Una prima strutturata rilevazione del fenomeno è rintracciabile negli atti dell’Inchiesta industriale del 1870-74 e, subito dopo, negli scritti del cavalier Alessandro Rossi, primo fra i grandi capitani d’industria del Belpaese. Nella ideologia paternalistica che caratterizza azione e pensiero del Cavaliere, e con lui di tanti capitani d’industria, lo sciopero è azione riprovevole, in quanto turba il corretto rapporto produttivo e anche umano fra le parti, originando una contesa nociva a entrambe.
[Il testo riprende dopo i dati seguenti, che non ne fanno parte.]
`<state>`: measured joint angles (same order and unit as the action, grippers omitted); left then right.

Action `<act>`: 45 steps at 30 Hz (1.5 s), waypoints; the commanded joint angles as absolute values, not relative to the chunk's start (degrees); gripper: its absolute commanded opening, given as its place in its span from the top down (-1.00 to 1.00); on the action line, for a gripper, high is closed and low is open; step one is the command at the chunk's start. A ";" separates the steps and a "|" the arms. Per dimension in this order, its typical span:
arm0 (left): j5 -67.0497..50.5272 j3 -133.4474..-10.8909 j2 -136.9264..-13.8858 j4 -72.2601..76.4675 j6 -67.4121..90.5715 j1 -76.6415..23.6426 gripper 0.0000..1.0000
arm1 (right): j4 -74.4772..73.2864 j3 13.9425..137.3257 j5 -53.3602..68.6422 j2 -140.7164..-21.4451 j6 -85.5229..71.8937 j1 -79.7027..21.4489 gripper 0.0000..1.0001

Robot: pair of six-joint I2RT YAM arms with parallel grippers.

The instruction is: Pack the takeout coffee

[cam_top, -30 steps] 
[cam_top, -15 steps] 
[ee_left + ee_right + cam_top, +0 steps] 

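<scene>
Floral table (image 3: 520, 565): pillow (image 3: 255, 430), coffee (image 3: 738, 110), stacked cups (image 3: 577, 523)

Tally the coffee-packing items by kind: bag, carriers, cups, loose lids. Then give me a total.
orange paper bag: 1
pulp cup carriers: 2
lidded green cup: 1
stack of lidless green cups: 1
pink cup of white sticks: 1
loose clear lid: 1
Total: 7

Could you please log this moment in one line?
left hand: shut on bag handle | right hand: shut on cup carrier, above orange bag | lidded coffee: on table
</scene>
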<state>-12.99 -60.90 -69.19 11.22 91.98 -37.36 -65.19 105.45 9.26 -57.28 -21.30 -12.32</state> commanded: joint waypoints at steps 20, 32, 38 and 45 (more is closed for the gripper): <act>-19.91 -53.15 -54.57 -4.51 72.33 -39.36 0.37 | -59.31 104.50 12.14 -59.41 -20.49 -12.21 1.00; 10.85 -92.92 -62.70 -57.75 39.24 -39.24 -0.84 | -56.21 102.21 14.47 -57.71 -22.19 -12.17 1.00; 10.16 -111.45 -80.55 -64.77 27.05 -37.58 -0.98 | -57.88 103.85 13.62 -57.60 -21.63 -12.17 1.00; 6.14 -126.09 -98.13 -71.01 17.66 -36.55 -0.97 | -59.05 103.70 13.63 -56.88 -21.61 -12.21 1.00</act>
E Alessandro Rossi era – e sarebbe stato poi così ricordato – un imprenditore moderno e di idee assai avanzate, esponente di quella classe dirigente liberale, che fuorusciva da vecchie posizioni del conservatorismo politico-economico.
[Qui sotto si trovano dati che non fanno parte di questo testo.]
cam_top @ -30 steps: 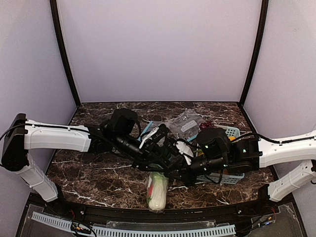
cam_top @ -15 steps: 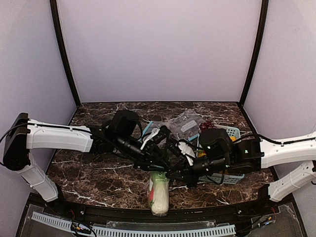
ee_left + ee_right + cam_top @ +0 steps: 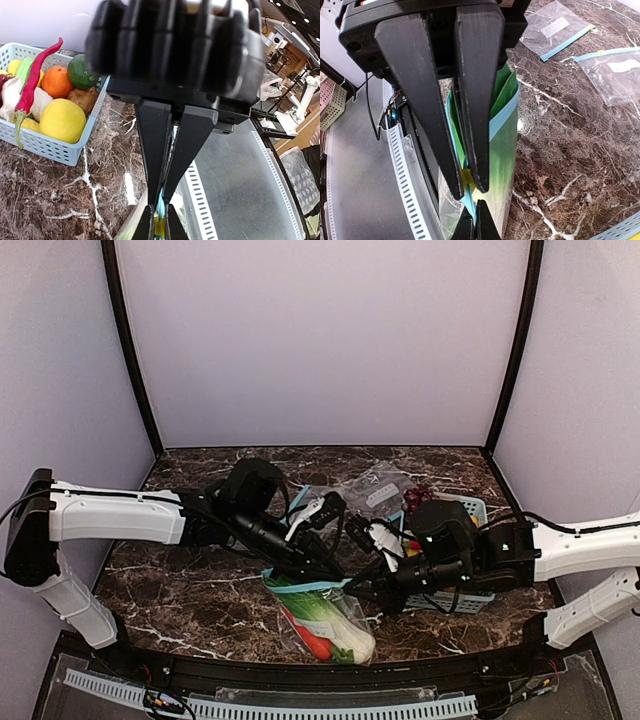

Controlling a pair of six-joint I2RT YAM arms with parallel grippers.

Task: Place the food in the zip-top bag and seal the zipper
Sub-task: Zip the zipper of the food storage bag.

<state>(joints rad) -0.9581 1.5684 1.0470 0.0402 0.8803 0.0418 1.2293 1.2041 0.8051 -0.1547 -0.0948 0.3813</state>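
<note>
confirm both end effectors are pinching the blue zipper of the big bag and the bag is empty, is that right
Not empty: the top view shows the zip-top bag holding the leafy vegetable and a red-orange one. The left end effector and right end effector do pinch its blue zipper.

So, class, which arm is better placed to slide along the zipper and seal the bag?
Probably left. The left gripper and right gripper pinch the zipper together at its right-hand end. The free strip runs toward the robot's left, so left could slide while right anchors.
</note>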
L’inchiesta industriale del 1870-74 tracciava una significativa divisione, in merito alle azioni e al giudizio sullo sciopero, fra il settore tessile, assai legato ancora al lavoro a domicilio (con forte presenza della figura di operaio-contadino), insieme con quello delle manifatture con prevalente manodopera femminile e minorile, e il settore dell’industria pesante, allora in avvio di sviluppo tecnologico. Nel primo settore lo sciopero risultava raro e comunque ritenuto frutto della cattiva propaganda di «mestatori» o «visionari», che turbavano con le loro idee i timorati costumi dei lavoratori e l’equilibrato svolgersi delle attività. Di fronte a ciò la principale risposta, autorevole e necessaria, era ritenuta il licenziamento. Diversa la situazione del settore siderurgico, metallurgico e meccanico, in discreta evoluzione tecnologica e con maestranze sempre più specializzate. Qui la predicazione degli «istigatori» e dei «dottrinari» doveva essere prevenuta, «accogliendo le richieste giudicate legittime, purché presentate in modo pacifico e non organizzato» [Baglioni 1974].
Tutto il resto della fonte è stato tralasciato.